I wonder if the reason that ref often just check the footballs by feel is, until last week, no one actually cared about a precise psi level in the football? And that the rule of whatever the accepted range is supposed to be is a generally arbitrarily chosen range of what feels like a properly inflated football, and the spirit of that rule is to set a number so that the football is inflated to what a football is generally supposed to feel like. Several credible people have reported they didn’t notice any difference between a 12.5 psi and 10.5 psi football. But this surreal, bloodthirsty mob, filled with glee masked as faux outrage, is so absolutely certain that air MUST have been let out of the footballs after the refs approved the footballs, that people are actually calling for Brady to retire, for the Patriots tossed form the superbowl- all due to an unproven suggestion that a rule was broken that the rulebook calls for a $25k fine for breaking.
It’s notable that in the minimal info the NFL has released, they have not specifically said that the refs used a gauge to test the footballs before the game. If it was confirmed that they did, it would seem like an important detail to include…The completely plausible scenario that the ref’s checked the footballs by hand, -because maybe precise psi has never been important, as long as it feels inflated like a football is supposed to be- approved them, and then they turned out to be 2 psi lower (which could have been about 1 psi under when checked pre game, as numerous calculations out there show a ball at 12.5 psi in a 70 degree room could drop 1 psi with 30 degree drop in temperature)- that scenario is not even being entertained as even a remote possibility. No, the only possible option is Brady and Belichick must be lying, must be guilty, and the only question is how should they be punished in the most extreme way anyone has ever been punished in NFL history, for breaking a rule that until last week was so insignificant that it had never even been considered worth even accusing, let alone fining, anyone else for breaking ever before. No actual proof that they even did it? Irrelevant. There are raging bloodthirsty masses that want so bad for it to be true that they would swear on their children’s lives that it couldn’t possibly not be, all so they can piss on the grave of what they hope to be a fallen superstar who they had irrational level of hatred for before all this happened anyways. And a disturbing number of them are national reporters and journalists.
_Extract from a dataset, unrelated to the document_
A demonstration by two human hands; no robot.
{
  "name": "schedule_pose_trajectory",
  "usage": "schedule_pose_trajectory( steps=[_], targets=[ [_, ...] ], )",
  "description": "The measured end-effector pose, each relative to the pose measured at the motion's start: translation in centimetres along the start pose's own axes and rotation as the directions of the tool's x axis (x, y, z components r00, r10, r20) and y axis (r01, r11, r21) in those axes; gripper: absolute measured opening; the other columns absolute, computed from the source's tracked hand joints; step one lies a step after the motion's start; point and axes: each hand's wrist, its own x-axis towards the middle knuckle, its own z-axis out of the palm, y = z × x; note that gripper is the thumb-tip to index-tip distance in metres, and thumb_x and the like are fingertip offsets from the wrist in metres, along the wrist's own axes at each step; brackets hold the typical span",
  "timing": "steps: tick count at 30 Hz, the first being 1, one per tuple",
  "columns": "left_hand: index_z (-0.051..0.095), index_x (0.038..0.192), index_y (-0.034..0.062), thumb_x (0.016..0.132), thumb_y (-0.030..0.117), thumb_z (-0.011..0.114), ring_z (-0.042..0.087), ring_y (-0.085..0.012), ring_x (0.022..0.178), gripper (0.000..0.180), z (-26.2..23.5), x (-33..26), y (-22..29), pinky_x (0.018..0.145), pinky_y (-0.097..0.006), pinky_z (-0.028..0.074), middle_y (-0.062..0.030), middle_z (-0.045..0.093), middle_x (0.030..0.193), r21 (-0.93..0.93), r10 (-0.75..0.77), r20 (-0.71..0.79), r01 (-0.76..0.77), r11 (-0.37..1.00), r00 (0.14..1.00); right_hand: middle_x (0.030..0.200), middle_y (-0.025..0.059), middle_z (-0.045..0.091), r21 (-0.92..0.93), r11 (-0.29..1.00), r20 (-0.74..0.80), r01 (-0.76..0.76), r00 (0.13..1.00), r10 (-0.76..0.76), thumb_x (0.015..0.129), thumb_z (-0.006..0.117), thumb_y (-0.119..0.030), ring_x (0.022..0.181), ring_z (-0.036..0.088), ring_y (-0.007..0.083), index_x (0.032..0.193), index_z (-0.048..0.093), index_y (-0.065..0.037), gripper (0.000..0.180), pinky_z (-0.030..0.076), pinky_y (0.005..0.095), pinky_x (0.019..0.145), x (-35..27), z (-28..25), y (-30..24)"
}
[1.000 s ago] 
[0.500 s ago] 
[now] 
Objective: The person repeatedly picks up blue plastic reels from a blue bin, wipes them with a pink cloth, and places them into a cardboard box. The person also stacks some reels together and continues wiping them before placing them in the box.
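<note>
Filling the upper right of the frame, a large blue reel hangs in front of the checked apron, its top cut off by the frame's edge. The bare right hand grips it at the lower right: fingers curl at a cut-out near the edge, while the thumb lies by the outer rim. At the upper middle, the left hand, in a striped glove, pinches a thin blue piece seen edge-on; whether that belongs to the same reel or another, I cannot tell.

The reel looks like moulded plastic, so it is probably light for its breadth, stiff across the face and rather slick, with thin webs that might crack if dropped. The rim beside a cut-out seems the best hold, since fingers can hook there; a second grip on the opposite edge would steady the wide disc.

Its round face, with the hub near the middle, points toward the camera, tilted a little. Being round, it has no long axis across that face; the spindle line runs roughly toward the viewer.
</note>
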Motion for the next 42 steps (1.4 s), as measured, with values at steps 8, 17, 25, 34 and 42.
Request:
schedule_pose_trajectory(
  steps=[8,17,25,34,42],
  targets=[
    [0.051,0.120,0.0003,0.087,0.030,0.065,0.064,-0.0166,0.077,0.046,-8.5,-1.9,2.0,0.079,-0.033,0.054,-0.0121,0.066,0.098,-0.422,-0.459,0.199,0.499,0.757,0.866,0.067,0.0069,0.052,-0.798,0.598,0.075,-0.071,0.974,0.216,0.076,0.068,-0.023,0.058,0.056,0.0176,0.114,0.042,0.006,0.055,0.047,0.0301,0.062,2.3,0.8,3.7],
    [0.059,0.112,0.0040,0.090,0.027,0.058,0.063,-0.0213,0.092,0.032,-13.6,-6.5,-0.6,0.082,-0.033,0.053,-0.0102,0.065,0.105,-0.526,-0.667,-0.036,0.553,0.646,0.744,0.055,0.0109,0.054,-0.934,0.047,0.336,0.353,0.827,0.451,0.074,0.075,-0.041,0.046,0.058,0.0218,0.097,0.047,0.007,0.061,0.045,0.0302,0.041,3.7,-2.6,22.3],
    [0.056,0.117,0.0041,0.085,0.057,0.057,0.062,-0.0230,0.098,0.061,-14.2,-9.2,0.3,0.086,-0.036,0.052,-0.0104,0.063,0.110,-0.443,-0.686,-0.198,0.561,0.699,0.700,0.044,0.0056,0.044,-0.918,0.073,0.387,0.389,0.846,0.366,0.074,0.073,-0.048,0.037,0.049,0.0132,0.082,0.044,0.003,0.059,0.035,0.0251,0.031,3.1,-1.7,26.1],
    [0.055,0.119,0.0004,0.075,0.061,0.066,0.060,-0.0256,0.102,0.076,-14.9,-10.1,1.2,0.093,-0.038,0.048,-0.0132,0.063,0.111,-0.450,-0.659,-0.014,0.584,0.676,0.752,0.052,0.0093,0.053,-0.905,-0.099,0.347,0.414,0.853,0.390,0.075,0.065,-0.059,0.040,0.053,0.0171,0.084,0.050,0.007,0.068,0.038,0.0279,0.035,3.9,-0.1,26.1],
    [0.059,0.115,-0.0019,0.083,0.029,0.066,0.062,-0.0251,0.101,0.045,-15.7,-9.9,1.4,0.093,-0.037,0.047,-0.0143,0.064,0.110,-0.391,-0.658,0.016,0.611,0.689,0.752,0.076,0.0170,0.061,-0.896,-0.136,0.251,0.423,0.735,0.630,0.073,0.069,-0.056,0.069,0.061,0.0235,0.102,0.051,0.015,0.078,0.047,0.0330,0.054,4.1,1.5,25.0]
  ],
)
This link presents an analysis of fumbles lost per offensive play for all teams in the league.
It shows that the rate at which the Patriots fumbled the ball over the last five years was dramatically lower than every other team in the league. The probability of seeing a difference like that observed just by chance was 1 in 16,000.
The analysis also showed that this supernormal ability of the Patriots to hold on to the ball suddenly appeared in 2007. Since that time, they have been #1 in the league in this stat every year.
Additional numbers: Players that have played with the Patriots and with other teams fumble at more than double the rate with other teams than they do with the Patriots.
Surely if guilty, then one of the many ball attendants, or dozens of other employees who would have witnessed or at least have 2nd hand knowledge of it over the past 15 years, will fess up to letting air out of the balls after inspection. Once that happens, the question of if the Patriots broke the rule or not will be settled.